>>>>>
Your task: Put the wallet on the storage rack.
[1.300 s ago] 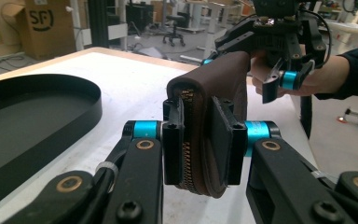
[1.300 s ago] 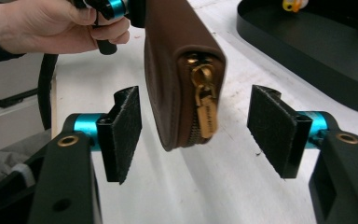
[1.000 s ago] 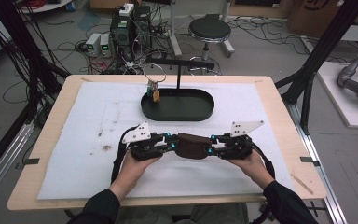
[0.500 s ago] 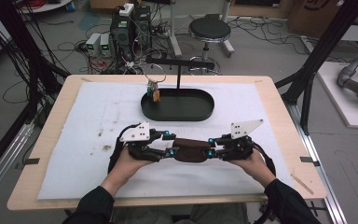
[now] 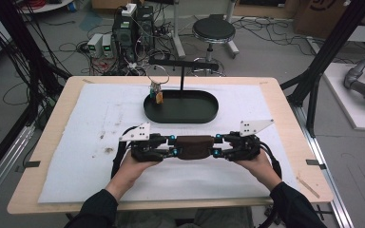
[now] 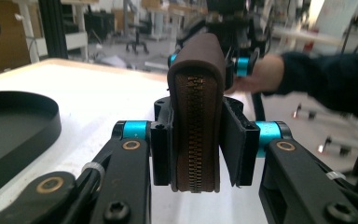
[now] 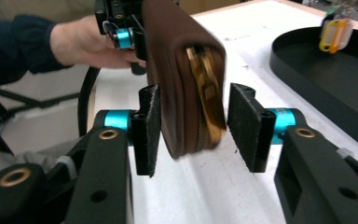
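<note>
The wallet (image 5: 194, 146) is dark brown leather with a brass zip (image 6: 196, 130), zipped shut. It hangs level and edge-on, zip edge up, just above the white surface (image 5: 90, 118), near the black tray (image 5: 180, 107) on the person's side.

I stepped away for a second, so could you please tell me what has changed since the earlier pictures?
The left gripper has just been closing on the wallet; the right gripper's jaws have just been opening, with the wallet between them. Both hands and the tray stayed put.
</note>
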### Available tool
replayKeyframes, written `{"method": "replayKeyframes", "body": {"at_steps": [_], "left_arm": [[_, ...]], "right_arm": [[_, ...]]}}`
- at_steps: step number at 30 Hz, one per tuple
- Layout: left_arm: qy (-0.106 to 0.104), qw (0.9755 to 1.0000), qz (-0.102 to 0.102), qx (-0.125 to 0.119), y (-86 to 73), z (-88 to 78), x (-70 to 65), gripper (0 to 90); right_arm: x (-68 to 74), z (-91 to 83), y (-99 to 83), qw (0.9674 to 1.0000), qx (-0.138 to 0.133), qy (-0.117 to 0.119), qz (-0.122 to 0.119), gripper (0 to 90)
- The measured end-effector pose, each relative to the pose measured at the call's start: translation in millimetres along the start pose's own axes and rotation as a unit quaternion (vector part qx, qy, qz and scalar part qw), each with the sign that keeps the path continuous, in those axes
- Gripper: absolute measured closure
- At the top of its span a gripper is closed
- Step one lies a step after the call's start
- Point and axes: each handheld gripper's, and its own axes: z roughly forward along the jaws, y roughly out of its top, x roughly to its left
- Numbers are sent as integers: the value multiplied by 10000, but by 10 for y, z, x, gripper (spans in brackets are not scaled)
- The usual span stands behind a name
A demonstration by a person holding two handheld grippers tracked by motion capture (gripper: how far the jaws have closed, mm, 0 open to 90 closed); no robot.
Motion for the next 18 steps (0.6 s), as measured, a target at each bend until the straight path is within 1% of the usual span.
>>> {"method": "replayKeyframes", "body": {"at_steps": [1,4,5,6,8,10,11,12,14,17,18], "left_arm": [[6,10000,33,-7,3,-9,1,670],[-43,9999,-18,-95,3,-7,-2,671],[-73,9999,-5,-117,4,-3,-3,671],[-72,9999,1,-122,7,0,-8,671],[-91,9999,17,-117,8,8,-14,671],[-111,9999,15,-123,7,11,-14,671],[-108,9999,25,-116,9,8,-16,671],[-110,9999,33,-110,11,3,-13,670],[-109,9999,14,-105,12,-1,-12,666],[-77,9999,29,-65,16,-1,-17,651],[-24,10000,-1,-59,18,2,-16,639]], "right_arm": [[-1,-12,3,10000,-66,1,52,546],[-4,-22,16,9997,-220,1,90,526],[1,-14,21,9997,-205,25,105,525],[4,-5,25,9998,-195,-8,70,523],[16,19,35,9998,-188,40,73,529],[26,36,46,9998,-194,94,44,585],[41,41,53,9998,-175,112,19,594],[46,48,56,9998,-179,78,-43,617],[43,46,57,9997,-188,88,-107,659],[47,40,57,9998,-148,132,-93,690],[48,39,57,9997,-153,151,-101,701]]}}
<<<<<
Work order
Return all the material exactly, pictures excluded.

Output for this exercise
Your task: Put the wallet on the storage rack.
[1.300 s ago] 
[1.300 s ago] 
[1.000 s ago] 
[0.500 s ago] 
[now] 
[now] 
[now] 
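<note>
The wallet (image 5: 194, 146) is dark brown leather with a brass zip (image 6: 196, 130), zipped shut. It hangs level and edge-on, zip edge up, just above the white surface (image 5: 90, 118), near the black tray (image 5: 180, 107) on the person's side.

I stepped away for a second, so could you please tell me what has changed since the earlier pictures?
The left gripper has just been closing on the wallet; the right gripper's jaws have just been opening, with the wallet between them. Both hands and the tray stayed put.
</note>
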### Available tool
replayKeyframes, written `{"method": "replayKeyframes", "body": {"at_steps": [_], "left_arm": [[_, ...]], "right_arm": [[_, ...]]}}`
- at_steps: step number at 30 Hz, one per tuple
- Layout: left_arm: qy (-0.106 to 0.104), qw (0.9755 to 1.0000), qz (-0.102 to 0.102), qx (-0.125 to 0.119), y (-86 to 73), z (-88 to 78), x (-70 to 65), gripper (0 to 90); right_arm: x (-68 to 74), z (-91 to 83), y (-99 to 83), qw (0.9674 to 1.0000), qx (-0.138 to 0.133), qy (-0.117 to 0.119), qz (-0.122 to 0.119), gripper (0 to 90)
- The measured end-effector pose, each relative to the pose measured at the call's start: translation in millimetres along the start pose's own axes and rotation as a unit quaternion (vector part qx, qy, qz and scalar part qw), each with the sign that keeps the path continuous, in those axes
- Gripper: absolute measured closure
- At the top of its span a gripper is closed
- Step one lies a step after the call's start
- Point and axes: each handheld gripper's, and its own axes: z roughly forward along the jaws, y roughly out of its top, x roughly to its left
- Numbers are sent as integers: the value multiplied by 10000, but by 10 for y, z, x, gripper (spans in brackets are not scaled)
- The usual span stands behind a name
A demonstration by a person holding two handheld grippers tracked by motion capture (gripper: how far the jaws have closed, mm, 0 open to 90 closed); no robot.
Motion for the next 18 steps (0.6 s), as measured, a target at each bend until the straight path is within 1% of the usual span.
>>> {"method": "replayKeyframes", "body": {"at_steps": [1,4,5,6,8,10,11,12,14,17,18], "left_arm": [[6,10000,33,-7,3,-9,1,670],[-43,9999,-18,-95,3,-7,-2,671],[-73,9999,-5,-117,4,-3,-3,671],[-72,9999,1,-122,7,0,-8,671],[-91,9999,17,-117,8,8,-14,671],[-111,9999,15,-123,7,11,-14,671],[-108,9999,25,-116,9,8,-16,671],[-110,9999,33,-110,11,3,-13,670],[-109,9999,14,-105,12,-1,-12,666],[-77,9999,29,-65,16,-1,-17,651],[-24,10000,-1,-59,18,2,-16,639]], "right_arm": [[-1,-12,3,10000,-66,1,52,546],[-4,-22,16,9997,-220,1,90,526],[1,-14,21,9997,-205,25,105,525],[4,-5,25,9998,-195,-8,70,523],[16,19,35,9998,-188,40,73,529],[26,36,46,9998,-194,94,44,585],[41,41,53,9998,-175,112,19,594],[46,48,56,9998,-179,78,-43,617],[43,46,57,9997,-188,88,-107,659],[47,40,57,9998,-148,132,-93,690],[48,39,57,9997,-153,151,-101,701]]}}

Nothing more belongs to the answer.